Speaking Tuesday before the Youngstown/Warren Regional Chamber’s government affairs council, DeWine, who previously served as a U.S. senator and as the state’s lieutenant governor, said his office often hears complaints from property owners that there is “confusion about the facts” involving lease agreements they have reached regarding their property.
“They think they were told one thing, signed some papers, then the found out something else after the fact. It’s kind of a typical consumer problem,” he explained. However, his office doesn’t have jurisdiction to intervene because such transactions don’t fall under the state’s consumer sales practice act. “They” – the landowners – “are the seller, not the buyer,” he explained.
Giving his office the authority to “help these people, to mediate these problems, to go to bat for them when it’s appropriate” would require action on the part of the General Assembly, and DeWine said he has asked for that authority.
He praised lawmakers for passing new rules on oil and gas drilling. Ohio has “a great opportunity … for a lot of money to come into the state and to help some regions of the state that are very depressed and have historically certainly not been the wealthiest parts of the state,” he remarked.

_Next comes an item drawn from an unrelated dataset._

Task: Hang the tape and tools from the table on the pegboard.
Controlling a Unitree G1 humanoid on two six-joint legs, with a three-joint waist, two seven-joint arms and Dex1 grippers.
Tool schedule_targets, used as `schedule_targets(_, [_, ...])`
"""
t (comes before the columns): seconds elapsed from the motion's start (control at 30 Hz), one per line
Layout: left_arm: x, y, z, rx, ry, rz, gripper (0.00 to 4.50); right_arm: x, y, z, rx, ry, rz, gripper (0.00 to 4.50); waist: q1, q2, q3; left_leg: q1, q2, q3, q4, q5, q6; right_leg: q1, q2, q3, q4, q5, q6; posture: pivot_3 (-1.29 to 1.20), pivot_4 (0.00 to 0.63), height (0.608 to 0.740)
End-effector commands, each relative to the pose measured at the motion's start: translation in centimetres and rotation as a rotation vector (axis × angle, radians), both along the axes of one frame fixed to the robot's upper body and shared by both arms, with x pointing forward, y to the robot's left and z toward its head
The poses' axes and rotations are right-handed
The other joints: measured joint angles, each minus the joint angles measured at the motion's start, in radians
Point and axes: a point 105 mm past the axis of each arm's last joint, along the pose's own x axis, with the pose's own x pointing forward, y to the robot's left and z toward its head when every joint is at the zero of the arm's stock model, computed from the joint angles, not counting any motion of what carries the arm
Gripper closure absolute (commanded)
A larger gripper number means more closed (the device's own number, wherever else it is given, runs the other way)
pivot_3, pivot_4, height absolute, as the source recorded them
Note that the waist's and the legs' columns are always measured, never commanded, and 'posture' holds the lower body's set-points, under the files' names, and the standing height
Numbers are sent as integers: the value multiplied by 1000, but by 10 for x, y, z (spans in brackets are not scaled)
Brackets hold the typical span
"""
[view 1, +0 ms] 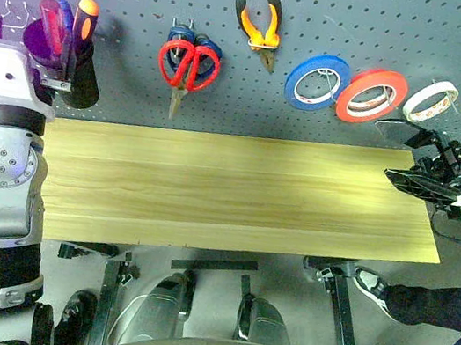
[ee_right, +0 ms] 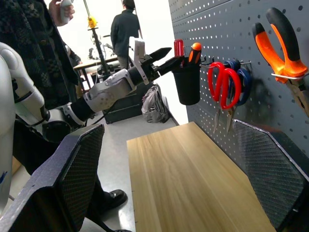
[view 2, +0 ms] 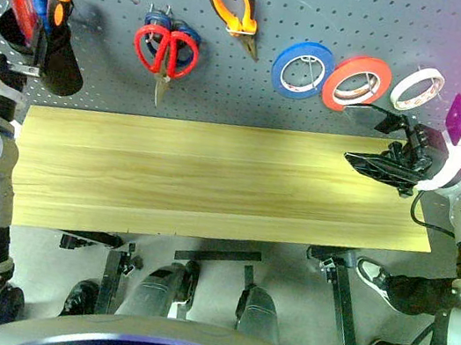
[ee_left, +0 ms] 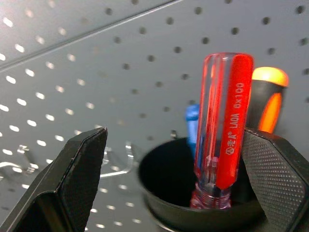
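Observation:
On the dark grey pegboard [view 1: 374, 19] hang the red-handled scissors [view 1: 189, 65], the orange-and-black pliers [view 1: 261, 22] and the white tape [view 1: 431, 101]. A black cup [view 2: 53, 65] at the board's left end holds the red-handled screwdriver [ee_left: 222, 121] upright. My left gripper [view 2: 21, 33] is at the cup's rim, open, its fingers [ee_left: 77, 179] wide on either side of the screwdriver. My right gripper [view 1: 384, 148] is open and empty over the right end of the wooden table [view 1: 236, 191], just below the tape rolls.
A blue roll [view 1: 316, 80] and a red-orange roll [view 1: 372, 95] hang beside the white tape. Blue-handled scissors [view 1: 180, 36] hang behind the red ones. An orange-and-black handle [ee_left: 268, 101] and a blue one stand in the cup. People [ee_right: 29, 43] stand past the table's left end.

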Motion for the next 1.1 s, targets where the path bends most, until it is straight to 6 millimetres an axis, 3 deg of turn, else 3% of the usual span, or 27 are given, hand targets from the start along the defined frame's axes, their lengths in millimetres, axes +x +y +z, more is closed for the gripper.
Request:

Provisions of the legislation, which must be signed into law by Gov. John Kasich, include a requirement that well operators disclose within 60 days the chemicals used to drill and hydraulically fracture, or frack, a well. Additionally, the bill would require chemical reporting when operators drill though underground drinking water sources. They also could be fined up to $20,000 daily for violations of safety and environmental regulations.
DeWine told the audience of chamber members and government officials about the funds Mahoning, Trumbull and Columbiana counties will receive as a result of the settlement with national mortgage servicers over “robo-signing” mortgages. DeWine set aside $75 million of the funds the state will receive directly to address the mortgage crisis for demolition. That includes $1.5 million to demolished vacant properties in Mahoning County, $1.27 million in Trumbull County and “a little over” $500,000 in Columbiana County.

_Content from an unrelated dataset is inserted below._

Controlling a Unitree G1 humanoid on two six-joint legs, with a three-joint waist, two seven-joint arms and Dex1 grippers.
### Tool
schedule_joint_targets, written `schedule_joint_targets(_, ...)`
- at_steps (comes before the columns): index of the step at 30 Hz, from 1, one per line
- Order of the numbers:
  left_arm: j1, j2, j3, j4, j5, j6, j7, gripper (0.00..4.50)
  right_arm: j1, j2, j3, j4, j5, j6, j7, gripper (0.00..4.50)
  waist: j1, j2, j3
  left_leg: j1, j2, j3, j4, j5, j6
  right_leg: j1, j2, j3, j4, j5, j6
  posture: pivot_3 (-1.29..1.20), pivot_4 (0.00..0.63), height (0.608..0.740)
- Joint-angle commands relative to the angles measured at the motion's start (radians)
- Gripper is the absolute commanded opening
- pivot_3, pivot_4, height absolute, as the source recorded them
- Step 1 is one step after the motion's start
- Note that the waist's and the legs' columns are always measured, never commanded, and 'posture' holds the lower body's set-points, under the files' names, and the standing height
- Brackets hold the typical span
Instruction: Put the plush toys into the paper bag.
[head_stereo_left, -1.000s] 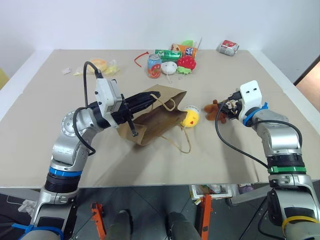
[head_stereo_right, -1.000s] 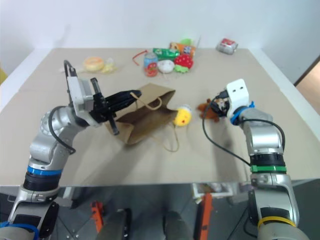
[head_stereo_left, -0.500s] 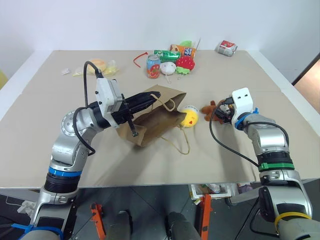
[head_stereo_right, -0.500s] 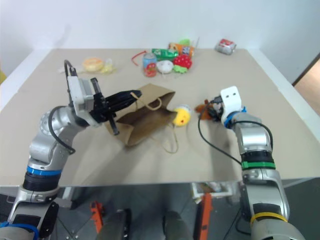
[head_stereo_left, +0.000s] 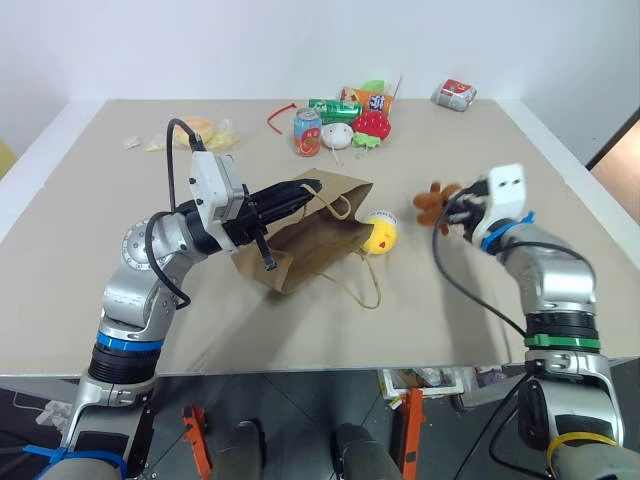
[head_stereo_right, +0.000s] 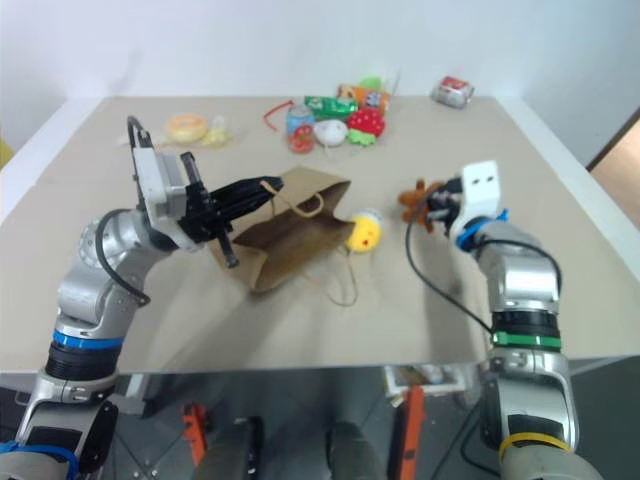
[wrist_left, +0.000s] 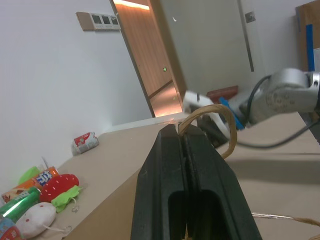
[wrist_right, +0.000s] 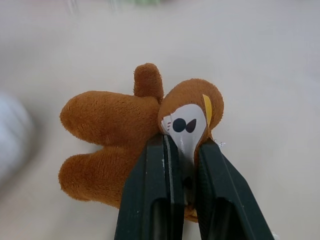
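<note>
Holding the brown monkey (head_stereo_left: 434, 201) clear of the table (head_stereo_left: 500, 300), right gripper (head_stereo_left: 455, 213) clamped on it; yellow chick (head_stereo_left: 380, 233) lying at the mouth of the paper bag (head_stereo_left: 310, 238), left gripper (head_stereo_left: 305, 187) pinching a bag handle (head_stereo_left: 335, 205). Left wrist: fingers (wrist_left: 200, 170) closed on the tan cord. Right wrist: fingers (wrist_right: 160, 180) squeezing the monkey's face.

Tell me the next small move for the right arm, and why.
Probably carry the brown monkey across toward the paper bag. The right gripper is clamped on it and it looks lifted off the table, while the left gripper holds the bag's handle, keeping the mouth raised.
</note>
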Motion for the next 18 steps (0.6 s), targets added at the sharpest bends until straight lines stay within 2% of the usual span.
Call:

“It’s real money that’s going to go to the county,” he said. “It is something that we think will help victims,” namely the homeowners who reside near these distressed and abandoned properties. Some people are living in homes that are valued at a third of what they should be as a result of nearby properties. “Some of these homes just need to go away,” he said.

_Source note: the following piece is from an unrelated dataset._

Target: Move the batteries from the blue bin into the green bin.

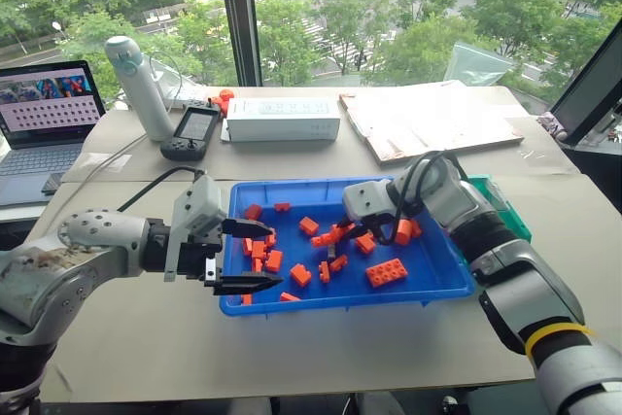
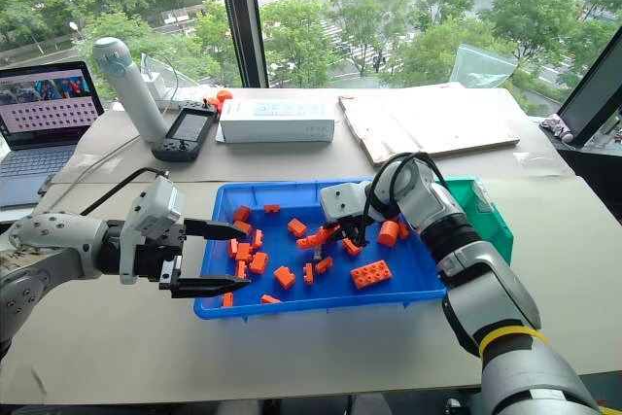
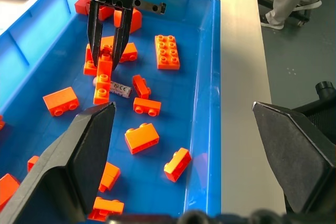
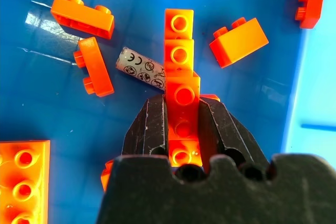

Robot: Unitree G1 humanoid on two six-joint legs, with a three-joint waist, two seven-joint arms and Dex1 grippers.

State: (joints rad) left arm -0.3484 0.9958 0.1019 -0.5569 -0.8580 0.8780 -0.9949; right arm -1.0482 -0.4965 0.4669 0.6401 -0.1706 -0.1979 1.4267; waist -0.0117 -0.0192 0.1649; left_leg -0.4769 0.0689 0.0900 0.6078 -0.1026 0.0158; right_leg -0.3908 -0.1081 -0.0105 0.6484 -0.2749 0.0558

Warren Mayor Doug Franklin expressed his appreciation that DeWine allocated the demolition funds rather than placing the settlement money into Ohio’s general funds as other states did. The funds will allow Warren to remove at least 90% of the homes now on the city’s demolition list, he said.
“We think it’s the right use of the money,” DeWine said. “No other attorney general did it,” he added, acknowledging that he got “a little nervous” when he found out that no other states were doing that.
DeWine also touted the Fugitive Safe Surrender program to take place July 25-28 in Trumbull and Columbiana counties that will permit in individuals with outstanding warrants to turn themselves in at a specified church within each county. Each of the churches over the four-day period will be staffed with a judge, representatives of the clerk of courts and other officials to resolve the outstanding warrants quickly.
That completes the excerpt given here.